Reaching my goal with tree depth 3

Interesting, so the performance on the local test dataset was pretty spot on for how well it generalizes to the unseen kaggle test set: the tree depth of 3 performed best on kaggle. For some reason the plain tree does better than a random forest in this case even though they looked like they'd perform about the same.

In any case, my tree depth 3 trained against all of the features has reached a 78% accuracy, meeting my goal!

So would tree depth 3 work skipping the variables like we did in our first attempt?

Let's find out.

In [19]:
tree3 = DecisionTreeClassifier(criterion='entropy', max_depth=3, random_state=0)
to_drop = [col for col, _ in td_preprocessed_unscaled.iteritems() if col.startswith('cabin_sector') or col.startswith('embarked')]

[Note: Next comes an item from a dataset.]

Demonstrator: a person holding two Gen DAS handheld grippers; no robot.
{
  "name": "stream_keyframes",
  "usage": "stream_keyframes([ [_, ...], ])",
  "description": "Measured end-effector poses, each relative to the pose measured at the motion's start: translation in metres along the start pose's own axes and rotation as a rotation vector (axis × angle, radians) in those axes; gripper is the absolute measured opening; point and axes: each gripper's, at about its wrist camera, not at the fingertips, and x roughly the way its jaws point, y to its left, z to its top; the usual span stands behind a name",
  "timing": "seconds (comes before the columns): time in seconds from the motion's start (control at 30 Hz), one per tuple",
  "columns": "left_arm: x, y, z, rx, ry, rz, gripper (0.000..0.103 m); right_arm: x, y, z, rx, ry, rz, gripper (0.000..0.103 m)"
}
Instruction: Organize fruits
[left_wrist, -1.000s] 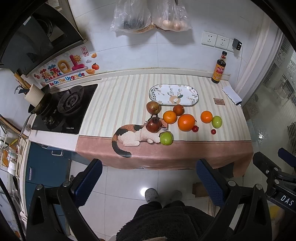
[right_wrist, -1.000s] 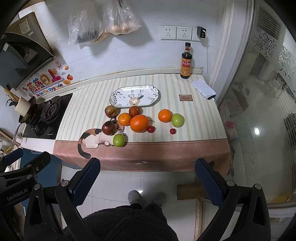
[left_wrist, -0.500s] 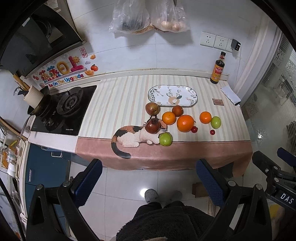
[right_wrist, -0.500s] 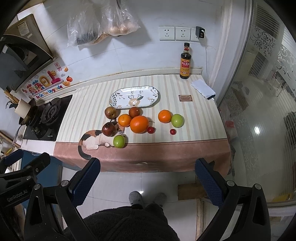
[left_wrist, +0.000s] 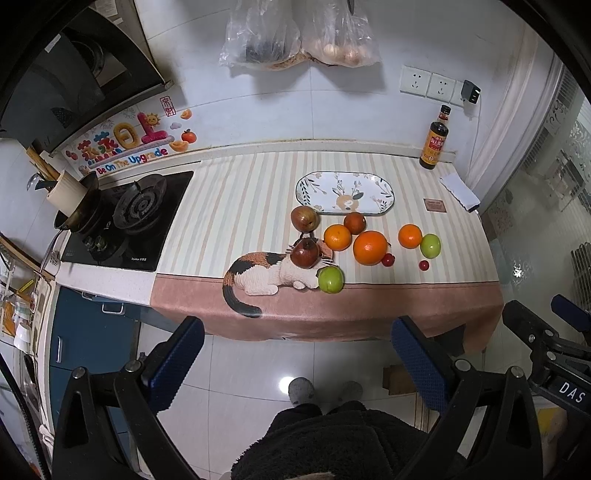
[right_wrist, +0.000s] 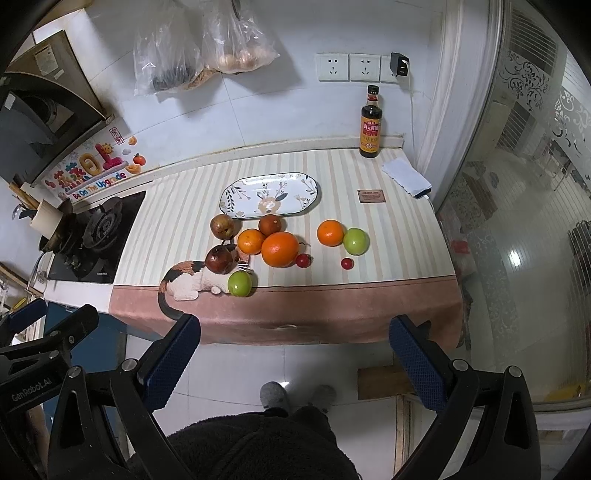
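Both jaws wide apart, empty: left gripper (left_wrist: 295, 354), right gripper (right_wrist: 293, 347), well short of the counter. Fruits loose before the empty oval plate (right_wrist: 236, 195). Green apple (right_wrist: 240, 283) near the edge: liable to roll off if nudged.

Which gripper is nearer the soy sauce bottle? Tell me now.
Right, as far as the views show. The soy sauce bottle stands at the counter's back right corner. The right gripper faces it from front-centre; the left gripper hangs further left.
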Motion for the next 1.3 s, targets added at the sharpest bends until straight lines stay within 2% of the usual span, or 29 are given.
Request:
stream_keyframes([
  [1.1,0.001,0.002,0.004,-0.001,-0.003,0.000,0.103,0.002,0.000,0.003,0.000,0.002,0.007,0.103],
  [1.23,0.002,0.002,0.005,0.004,-0.011,0.007,0.103,0.007,0.001,0.005,0.016,-0.008,0.016,0.103],
  [1.3,0.008,0.007,0.010,0.007,-0.046,0.036,0.103,0.011,-0.001,0.007,0.046,-0.027,0.045,0.103],
])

X_orig = td_preprocessed_unscaled.drop(to_drop, axis=1).loc[:,'Pclass':]

X_orig.head()
Out[19]:
Pclass Sex Age SibSp Parch Fare
0 3 0 22 1 0 7.2500
1 1 1 38 1 0 71.2833
2 3 1 26 0 0 7.9250
3 1 1 35 1 0 53.1000
4 3 0 35 0 0 8.0500
In [20]:
y = training_data['Survived']
tree3.fit(X_orig, y)
print("deep_tree depth 3 full training set accuracy: {:.2f}".format(
        accuracy_score(y, tree3.predict(X_orig))))
test_data_predict = tree3.predict(test_data_preprocessed_unscaled.drop(to_drop, axis=1).loc[:,'Pclass':])

submission_df = test_data_preprocessed[['PassengerId']].copy()
submission_df['Survived'] = test_data_predict

submission_df.to_csv(
    'titanic_submission_decision_tree_depth3_orig.csv'.format(depth),
    index=False)
deep_tree depth 3 full training set accuracy: 0.82

Diffing the file locally, it is the same as with the full feature set.

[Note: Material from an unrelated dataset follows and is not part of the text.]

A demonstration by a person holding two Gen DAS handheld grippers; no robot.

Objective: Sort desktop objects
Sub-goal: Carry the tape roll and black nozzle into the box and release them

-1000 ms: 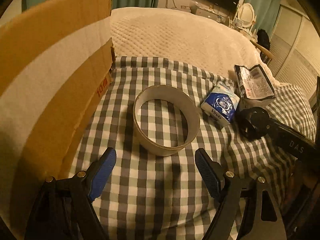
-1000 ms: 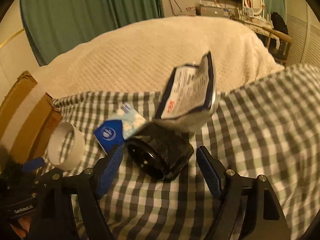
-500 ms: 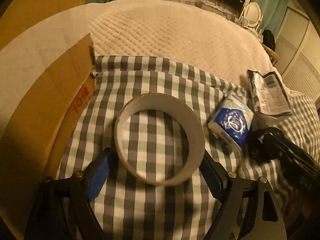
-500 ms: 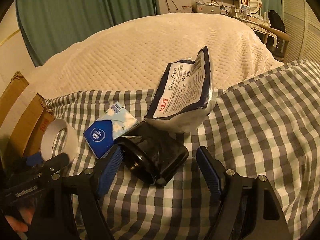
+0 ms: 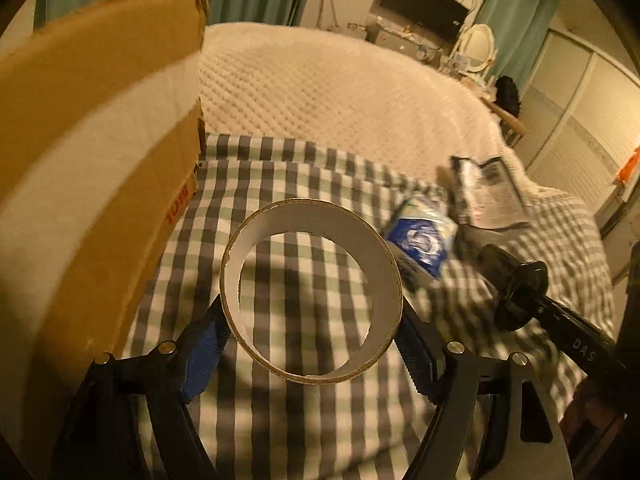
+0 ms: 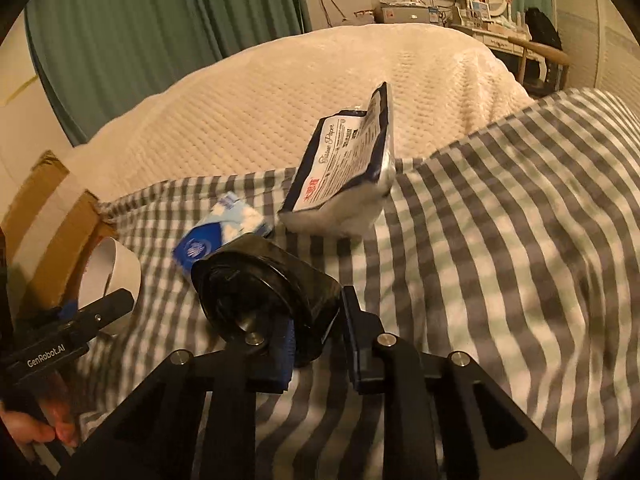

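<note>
My left gripper [image 5: 312, 344] is shut on a white tape roll [image 5: 311, 240], its blue pads against the roll's sides, and holds it tilted above the checked cloth [image 5: 280, 420]. The roll also shows in the right wrist view [image 6: 114, 276]. My right gripper [image 6: 320, 336] is shut on a black round container [image 6: 264, 288] and holds it just above the cloth. That container shows in the left wrist view [image 5: 520, 296]. A blue tissue pack [image 6: 218, 236] and a dark-edged paper-tissue bag [image 6: 344, 160] lie behind it.
An open cardboard box [image 5: 92, 152] stands at the left, close beside the tape roll. A cream quilted blanket [image 5: 340, 92] covers the bed beyond the cloth. Bedroom furniture stands far behind.
My left gripper has closed on the tape roll and lifted it off the cloth. My right gripper has closed on the black container and raised it.
</note>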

So, yep, all the work above exploring features and reasoning that the cabin sector and departure terminal was for naught, the real fix was to submit using a decision tree!

Nonetheless, using the additional features did help with the logistic regression model, and it didn't hurt the decision tree.